[Work request] Every line of the data below should be printed exactly.

[Dataset excerpt]
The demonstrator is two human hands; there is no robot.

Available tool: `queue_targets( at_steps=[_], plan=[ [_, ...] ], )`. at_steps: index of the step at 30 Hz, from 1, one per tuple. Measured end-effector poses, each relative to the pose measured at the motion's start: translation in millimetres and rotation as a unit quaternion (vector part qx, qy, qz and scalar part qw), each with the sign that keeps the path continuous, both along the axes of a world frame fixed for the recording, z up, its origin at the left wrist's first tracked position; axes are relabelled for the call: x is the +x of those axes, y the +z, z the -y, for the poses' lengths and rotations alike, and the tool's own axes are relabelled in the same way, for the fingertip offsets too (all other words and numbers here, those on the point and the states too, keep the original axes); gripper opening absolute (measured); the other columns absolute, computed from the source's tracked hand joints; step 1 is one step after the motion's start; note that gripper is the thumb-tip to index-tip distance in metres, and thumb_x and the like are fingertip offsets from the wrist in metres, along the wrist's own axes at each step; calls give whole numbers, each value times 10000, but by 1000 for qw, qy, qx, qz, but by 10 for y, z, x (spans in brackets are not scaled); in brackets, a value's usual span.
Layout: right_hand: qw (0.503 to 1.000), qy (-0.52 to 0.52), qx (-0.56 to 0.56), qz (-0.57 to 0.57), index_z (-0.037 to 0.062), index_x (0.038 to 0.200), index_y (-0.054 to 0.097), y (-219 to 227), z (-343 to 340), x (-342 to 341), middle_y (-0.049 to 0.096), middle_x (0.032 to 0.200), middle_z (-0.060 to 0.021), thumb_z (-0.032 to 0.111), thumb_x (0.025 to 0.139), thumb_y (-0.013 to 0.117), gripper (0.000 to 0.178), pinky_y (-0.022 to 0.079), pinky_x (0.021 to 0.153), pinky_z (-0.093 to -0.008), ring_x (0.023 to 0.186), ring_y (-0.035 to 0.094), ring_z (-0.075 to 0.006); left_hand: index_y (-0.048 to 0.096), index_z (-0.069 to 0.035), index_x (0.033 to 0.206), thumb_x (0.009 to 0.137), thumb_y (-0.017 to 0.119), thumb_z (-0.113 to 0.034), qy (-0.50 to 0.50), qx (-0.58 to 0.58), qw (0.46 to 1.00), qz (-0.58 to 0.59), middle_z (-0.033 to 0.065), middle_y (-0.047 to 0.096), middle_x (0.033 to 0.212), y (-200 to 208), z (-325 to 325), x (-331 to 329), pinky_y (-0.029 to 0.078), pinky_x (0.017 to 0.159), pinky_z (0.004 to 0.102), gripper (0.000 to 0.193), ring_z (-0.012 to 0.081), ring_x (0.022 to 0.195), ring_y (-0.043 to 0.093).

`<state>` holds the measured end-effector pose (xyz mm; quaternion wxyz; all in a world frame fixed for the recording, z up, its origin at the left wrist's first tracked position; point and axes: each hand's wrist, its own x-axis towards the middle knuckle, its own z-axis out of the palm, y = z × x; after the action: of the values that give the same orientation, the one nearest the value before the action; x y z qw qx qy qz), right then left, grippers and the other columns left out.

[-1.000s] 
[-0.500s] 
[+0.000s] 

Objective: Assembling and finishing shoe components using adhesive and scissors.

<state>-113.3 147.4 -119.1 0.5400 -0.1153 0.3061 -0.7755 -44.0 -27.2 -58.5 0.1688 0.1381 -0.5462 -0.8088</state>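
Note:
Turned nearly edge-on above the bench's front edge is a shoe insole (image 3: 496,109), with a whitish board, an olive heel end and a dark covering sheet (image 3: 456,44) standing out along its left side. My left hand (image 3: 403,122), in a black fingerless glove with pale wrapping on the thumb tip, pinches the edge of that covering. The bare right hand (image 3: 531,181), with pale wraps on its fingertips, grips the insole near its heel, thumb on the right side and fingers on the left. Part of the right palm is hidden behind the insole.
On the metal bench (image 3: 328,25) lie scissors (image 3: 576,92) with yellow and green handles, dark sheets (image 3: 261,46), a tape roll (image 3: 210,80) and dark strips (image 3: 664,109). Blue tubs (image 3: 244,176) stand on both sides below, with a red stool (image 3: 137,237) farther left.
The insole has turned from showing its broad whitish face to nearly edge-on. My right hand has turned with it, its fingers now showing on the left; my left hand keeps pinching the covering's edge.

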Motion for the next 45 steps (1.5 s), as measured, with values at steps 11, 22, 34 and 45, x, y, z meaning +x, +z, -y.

[Result below]
The demonstrator is two human hands; there is no robot.

Available tool: `queue_targets( at_steps=[_], plan=[ [_, ...] ], )`. at_steps: index of the step at 30 Hz, from 1, one per tuple. Measured end-effector poses, each relative to the pose measured at the motion's start: translation in millimetres and rotation as a unit quaternion (vector part qx, qy, qz and scalar part qw), each with the sign that keeps the path continuous, both along the axes of a world frame fixed for the recording, z up, its origin at the left wrist's first tracked position; axes are relabelled for the call: x is the +x of those axes, y the +z, z the -y, for the poses' lengths and rotations alike, and the tool's own axes are relabelled in the same way, for the fingertip offsets too (all other words and numbers here, those on the point and the states too, keep the original axes); gripper opening absolute (measured); the other columns absolute, computed from the source's tracked hand joints; step 1 is one step after the motion's start; note that gripper is the thumb-tip to index-tip distance in metres, and thumb_x and the like are fingertip offsets from the wrist in metres, along the wrist's own axes at each step; calls give whole numbers, each value times 10000, but by 1000 for qw, qy, qx, qz, but by 10 for y, z, x (spans in brackets are not scaled); in brackets, a value's usual span.
Layout: right_hand: qw (0.503 to 1.000), qy (-0.52 to 0.52), qx (-0.56 to 0.56), qz (-0.57 to 0.57), index_z (-0.037 to 0.062), index_x (0.038 to 0.200), index_y (-0.054 to 0.097), y (-219 to 227), z (-343 to 340), x (-342 to 341), middle_y (-0.049 to 0.096), middle_x (0.032 to 0.200), middle_z (-0.060 to 0.021), thumb_z (-0.032 to 0.111), thumb_x (0.025 to 0.139), thumb_y (-0.013 to 0.117), gripper (0.000 to 0.178), pinky_y (-0.022 to 0.079), pinky_x (0.021 to 0.153), pinky_z (-0.093 to -0.008), ring_x (0.023 to 0.186), ring_y (-0.035 to 0.094), ring_z (-0.075 to 0.006); left_hand: index_y (-0.048 to 0.096), index_z (-0.069 to 0.035), index_x (0.033 to 0.206), thumb_x (0.009 to 0.137), thumb_y (-0.017 to 0.119), thumb_z (-0.113 to 0.034), qy (-0.50 to 0.50), qx (-0.58 to 0.58), qw (0.46 to 1.00), qz (-0.58 to 0.59), middle_z (-0.033 to 0.065), middle_y (-0.047 to 0.096), middle_x (0.033 to 0.212), y (-200 to 208), z (-325 to 325), x (-331 to 329), pinky_y (-0.029 to 0.078), pinky_x (0.017 to 0.159), pinky_z (0.004 to 0.102), gripper (0.000 to 0.193), ring_z (-0.012 to 0.081), ring_x (0.022 to 0.195), ring_y (-0.043 to 0.093).

`<state>` holds the measured end-effector pose (xyz mm; quaternion wxyz; all in a world frame fixed for the recording, z up, its origin at the left wrist's first tracked position; point and axes: each hand's wrist, its own x-axis towards the middle knuckle, its own z-axis out of the palm, y = z × x; after the action: of the values that give the same orientation, the one nearest the value before the action; x y z qw qx qy qz), right then left, grippers and the other columns left out.

[-1.000s] 
[-0.500s] 
[+0.000s] 

Objective: Assembling and finishing shoe components using adhesive and scissors.

<state>-113.3 147.4 -119.1 0.5400 -0.1153 0.3061 -0.7755 -44.0 -27.2 -58.5 0.1688 0.1381 -0.5462 -0.8088</state>
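Note:
Turned nearly edge-on above the bench's front edge is a shoe insole (image 3: 496,109), with a whitish board, an olive heel end and a dark covering sheet (image 3: 456,44) standing out along its left side. My left hand (image 3: 403,122), in a black fingerless glove with pale wrapping on the thumb tip, pinches the edge of that covering. The bare right hand (image 3: 531,181), with pale wraps on its fingertips, grips the insole near its heel, thumb on the right side and fingers on the left. Part of the right palm is hidden behind the insole.
On the metal bench (image 3: 328,25) lie scissors (image 3: 576,92) with yellow and green handles, dark sheets (image 3: 261,46), a tape roll (image 3: 210,80) and dark strips (image 3: 664,109). Blue tubs (image 3: 244,176) stand on both sides below, with a red stool (image 3: 137,237) farther left.
The insole has turned from showing its broad whitish face to nearly edge-on. My right hand has turned with it, its fingers now showing on the left; my left hand keeps pinching the covering's edge.
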
Motion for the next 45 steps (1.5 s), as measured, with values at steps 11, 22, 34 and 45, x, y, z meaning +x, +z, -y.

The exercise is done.